What is required —
The answer is every line of the records that holds the word "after", copied in full.
Start of Block
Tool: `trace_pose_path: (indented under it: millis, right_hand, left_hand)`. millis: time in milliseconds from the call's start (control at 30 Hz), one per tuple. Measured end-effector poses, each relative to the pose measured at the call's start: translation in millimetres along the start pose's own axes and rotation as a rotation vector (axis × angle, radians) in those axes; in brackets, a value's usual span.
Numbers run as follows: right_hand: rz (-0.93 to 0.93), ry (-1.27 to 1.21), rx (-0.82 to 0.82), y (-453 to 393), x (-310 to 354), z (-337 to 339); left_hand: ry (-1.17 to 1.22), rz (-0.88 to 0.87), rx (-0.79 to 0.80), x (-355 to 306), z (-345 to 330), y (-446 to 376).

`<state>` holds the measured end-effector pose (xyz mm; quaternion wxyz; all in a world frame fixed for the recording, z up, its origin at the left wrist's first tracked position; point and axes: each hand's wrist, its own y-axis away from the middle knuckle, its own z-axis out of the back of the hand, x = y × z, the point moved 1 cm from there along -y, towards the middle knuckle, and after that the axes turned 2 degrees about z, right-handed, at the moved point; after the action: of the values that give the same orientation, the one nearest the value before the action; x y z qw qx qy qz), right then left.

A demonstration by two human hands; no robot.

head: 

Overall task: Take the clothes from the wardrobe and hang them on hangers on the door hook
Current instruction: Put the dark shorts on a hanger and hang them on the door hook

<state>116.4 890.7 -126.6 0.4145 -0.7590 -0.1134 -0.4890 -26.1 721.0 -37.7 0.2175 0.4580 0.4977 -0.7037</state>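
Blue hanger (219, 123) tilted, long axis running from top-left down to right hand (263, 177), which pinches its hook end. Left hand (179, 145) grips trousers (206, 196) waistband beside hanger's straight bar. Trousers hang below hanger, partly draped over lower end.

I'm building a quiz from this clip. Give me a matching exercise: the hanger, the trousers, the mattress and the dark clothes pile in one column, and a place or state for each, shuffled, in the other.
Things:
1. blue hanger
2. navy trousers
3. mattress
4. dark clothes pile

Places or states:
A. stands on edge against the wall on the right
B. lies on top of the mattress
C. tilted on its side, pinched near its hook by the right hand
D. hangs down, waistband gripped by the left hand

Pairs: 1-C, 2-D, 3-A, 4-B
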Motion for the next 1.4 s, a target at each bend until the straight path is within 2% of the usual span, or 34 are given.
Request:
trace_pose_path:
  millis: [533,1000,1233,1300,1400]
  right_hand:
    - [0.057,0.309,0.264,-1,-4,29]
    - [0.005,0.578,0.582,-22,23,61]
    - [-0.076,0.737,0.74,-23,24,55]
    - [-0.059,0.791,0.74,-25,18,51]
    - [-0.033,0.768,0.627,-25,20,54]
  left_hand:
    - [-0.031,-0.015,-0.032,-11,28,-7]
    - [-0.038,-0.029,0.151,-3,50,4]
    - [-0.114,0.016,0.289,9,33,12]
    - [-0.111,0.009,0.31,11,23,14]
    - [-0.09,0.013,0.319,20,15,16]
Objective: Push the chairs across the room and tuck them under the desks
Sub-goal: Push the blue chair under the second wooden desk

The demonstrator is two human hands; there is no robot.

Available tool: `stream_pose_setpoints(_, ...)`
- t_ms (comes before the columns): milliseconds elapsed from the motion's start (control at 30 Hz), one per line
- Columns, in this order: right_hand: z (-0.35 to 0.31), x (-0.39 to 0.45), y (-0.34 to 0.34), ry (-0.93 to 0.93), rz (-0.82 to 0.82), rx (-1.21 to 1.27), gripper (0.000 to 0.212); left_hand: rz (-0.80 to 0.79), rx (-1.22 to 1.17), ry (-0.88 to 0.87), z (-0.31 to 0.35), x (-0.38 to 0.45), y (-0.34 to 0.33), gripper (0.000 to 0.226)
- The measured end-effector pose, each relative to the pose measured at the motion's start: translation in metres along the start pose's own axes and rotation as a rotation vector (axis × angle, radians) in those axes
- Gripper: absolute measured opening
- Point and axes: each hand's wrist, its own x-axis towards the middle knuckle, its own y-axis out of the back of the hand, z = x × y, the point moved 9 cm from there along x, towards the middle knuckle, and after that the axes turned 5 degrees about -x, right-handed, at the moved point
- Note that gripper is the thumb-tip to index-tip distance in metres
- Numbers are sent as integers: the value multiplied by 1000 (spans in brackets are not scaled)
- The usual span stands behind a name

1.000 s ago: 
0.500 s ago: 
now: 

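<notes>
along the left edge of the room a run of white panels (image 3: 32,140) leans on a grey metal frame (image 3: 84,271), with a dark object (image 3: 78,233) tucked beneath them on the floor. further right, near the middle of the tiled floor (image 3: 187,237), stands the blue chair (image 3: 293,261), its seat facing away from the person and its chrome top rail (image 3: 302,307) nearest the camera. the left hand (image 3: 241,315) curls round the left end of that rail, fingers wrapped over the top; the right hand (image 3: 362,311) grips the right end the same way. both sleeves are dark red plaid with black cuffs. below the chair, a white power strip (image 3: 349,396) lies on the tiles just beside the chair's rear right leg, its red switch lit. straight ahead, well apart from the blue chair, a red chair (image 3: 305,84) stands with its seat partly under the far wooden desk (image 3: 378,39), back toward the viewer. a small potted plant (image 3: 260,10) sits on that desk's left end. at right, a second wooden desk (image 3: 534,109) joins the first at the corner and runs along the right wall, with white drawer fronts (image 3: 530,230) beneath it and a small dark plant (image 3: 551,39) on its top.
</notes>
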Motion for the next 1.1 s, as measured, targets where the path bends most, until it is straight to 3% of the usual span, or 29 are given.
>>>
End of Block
Answer to the problem —
`<state>` holds the measured end-effector pose (xyz mm; quaternion wxyz; all in a world frame fixed for the recording, z up, its origin at the left wrist's first tracked position; point and axes: each hand's wrist, its own y-axis away from the middle knuckle, its own z-axis out of the back of the hand, x = y × z, the point moved 1 cm from there along -y, towards the middle knuckle, and after that the axes turned 2 degrees about z, right-handed, at the moved point; after the action: of the values that give the same orientation, the one nearest the value before the action; x y z qw qx qy qz), right then left.
- Point and axes: each hand's wrist, its own x-axis towards the middle knuckle, its own y-axis out of the back of the hand, z = x × y, the point moved 9 cm from there along x, towards the middle knuckle, and after that the axes turned 5 degrees about -x, right-handed, at the moved point

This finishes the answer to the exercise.